***** Information given *****
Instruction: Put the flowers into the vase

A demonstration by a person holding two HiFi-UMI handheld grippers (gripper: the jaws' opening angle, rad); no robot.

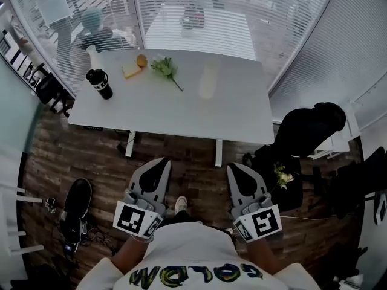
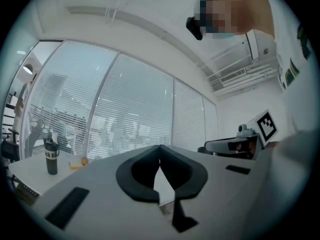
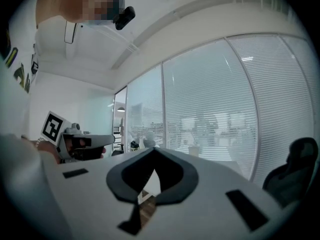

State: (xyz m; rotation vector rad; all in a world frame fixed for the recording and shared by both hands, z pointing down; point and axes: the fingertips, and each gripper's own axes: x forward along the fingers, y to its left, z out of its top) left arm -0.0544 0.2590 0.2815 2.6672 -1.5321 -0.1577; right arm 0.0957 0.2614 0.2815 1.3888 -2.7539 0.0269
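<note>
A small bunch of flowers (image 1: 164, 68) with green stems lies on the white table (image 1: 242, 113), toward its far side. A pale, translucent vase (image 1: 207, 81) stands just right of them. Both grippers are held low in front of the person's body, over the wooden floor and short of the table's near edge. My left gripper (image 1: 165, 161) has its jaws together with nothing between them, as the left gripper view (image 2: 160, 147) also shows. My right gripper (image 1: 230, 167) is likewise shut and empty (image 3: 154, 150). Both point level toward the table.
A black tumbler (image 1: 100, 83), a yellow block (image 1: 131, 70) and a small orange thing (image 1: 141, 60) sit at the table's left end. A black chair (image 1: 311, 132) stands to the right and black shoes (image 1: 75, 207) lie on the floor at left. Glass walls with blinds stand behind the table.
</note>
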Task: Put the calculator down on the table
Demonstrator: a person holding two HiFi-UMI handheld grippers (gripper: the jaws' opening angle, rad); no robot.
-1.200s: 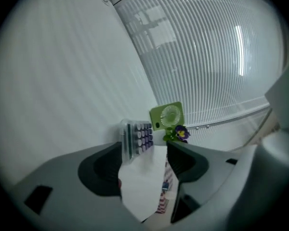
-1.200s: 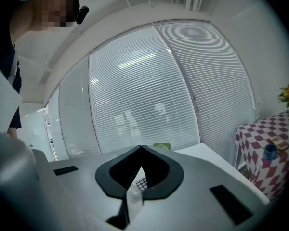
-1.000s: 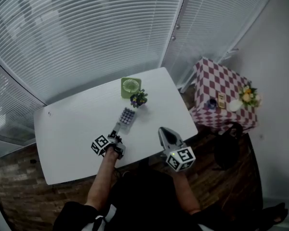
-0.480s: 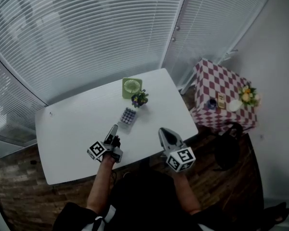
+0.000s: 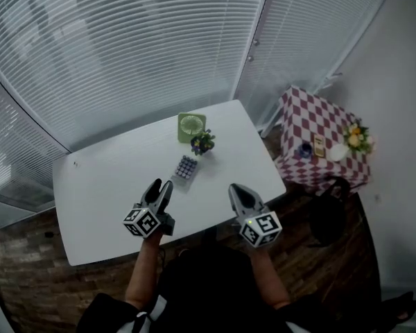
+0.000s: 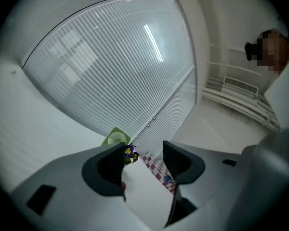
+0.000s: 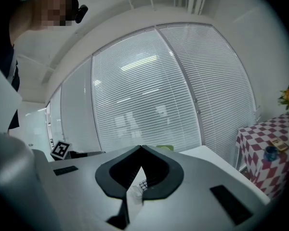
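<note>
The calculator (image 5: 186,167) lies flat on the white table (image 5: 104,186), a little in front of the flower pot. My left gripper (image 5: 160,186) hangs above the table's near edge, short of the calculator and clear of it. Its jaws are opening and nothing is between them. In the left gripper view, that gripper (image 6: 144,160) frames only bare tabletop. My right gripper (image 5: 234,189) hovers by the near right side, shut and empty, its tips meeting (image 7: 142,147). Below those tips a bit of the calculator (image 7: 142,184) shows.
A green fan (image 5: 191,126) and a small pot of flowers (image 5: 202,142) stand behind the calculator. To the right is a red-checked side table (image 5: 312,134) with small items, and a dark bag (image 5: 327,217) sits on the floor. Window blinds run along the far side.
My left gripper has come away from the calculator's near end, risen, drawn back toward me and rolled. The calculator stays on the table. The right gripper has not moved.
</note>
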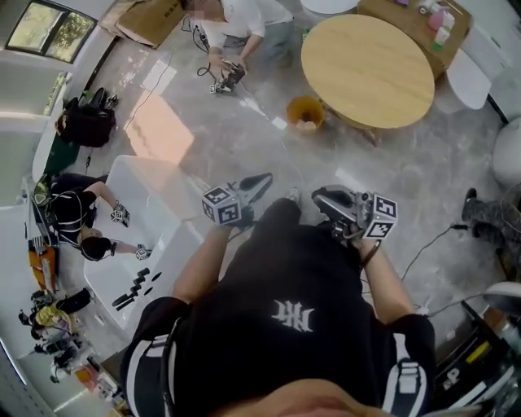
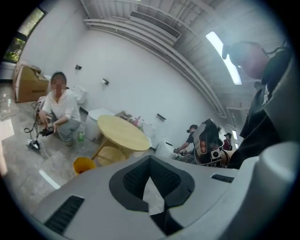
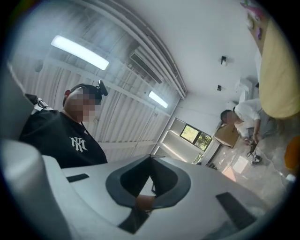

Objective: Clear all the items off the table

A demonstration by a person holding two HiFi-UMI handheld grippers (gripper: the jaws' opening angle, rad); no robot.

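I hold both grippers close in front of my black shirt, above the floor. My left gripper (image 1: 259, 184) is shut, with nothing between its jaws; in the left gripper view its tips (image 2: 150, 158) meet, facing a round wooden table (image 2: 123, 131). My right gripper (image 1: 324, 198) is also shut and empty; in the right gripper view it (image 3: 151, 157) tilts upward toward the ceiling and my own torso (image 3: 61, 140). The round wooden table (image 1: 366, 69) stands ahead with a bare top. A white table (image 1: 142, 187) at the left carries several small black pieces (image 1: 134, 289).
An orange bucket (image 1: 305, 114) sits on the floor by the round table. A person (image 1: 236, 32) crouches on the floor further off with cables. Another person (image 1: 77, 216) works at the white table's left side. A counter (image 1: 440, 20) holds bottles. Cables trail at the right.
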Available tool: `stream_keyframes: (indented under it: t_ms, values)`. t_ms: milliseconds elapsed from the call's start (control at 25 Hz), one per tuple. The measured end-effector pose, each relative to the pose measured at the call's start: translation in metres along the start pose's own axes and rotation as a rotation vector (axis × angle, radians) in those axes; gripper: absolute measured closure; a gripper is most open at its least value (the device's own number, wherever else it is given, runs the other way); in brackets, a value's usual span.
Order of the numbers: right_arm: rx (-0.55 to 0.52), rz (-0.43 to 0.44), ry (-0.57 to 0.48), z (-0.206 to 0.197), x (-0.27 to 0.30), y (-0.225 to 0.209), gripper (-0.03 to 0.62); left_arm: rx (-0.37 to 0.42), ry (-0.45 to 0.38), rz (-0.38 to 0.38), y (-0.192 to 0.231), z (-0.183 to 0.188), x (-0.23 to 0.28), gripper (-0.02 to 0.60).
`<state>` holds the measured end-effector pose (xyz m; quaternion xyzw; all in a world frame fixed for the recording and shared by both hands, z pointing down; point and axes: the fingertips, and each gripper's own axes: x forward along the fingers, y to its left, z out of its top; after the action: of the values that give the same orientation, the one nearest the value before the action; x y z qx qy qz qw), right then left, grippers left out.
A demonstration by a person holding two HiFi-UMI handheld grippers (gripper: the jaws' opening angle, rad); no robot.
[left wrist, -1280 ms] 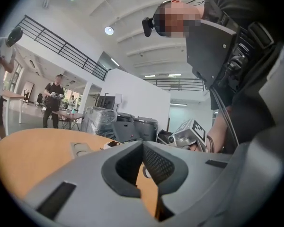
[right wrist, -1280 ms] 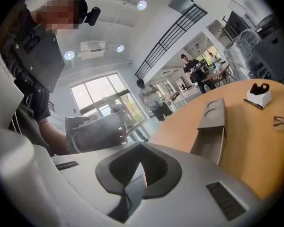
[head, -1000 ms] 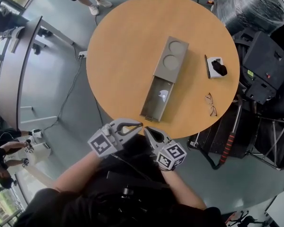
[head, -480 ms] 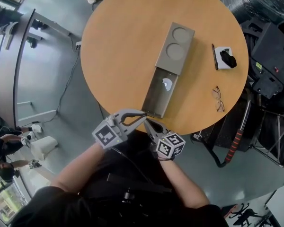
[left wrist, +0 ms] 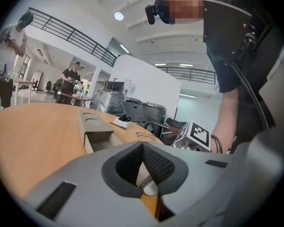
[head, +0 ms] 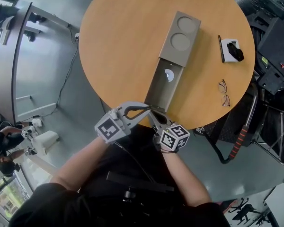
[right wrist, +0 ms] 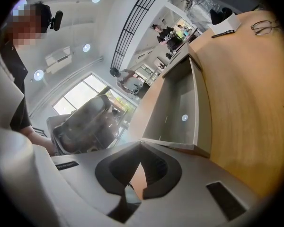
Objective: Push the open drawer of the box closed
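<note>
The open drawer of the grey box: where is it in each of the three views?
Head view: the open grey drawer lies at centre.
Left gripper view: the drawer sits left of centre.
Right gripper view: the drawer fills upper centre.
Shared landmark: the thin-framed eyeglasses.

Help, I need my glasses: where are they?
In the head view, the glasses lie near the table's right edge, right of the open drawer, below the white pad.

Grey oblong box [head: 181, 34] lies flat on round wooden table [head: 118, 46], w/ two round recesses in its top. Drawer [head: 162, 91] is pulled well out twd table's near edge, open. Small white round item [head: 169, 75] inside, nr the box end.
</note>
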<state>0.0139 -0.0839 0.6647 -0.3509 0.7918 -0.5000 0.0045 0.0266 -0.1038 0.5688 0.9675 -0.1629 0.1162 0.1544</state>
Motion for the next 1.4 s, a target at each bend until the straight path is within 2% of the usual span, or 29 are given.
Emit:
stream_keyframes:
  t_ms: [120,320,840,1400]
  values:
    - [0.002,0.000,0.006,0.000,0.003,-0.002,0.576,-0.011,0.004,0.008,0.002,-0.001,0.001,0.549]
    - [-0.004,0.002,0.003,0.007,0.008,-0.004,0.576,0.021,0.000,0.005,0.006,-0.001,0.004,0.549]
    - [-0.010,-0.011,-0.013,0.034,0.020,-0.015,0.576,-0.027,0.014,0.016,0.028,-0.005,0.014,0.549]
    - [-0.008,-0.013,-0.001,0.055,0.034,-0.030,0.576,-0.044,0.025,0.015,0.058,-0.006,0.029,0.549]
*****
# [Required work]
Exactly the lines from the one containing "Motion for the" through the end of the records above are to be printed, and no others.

# [Reply]
Motion for the next 1.4 s, a target at each bend until the straight path is within 2% of the usual span, or 29 are given.
Emit:
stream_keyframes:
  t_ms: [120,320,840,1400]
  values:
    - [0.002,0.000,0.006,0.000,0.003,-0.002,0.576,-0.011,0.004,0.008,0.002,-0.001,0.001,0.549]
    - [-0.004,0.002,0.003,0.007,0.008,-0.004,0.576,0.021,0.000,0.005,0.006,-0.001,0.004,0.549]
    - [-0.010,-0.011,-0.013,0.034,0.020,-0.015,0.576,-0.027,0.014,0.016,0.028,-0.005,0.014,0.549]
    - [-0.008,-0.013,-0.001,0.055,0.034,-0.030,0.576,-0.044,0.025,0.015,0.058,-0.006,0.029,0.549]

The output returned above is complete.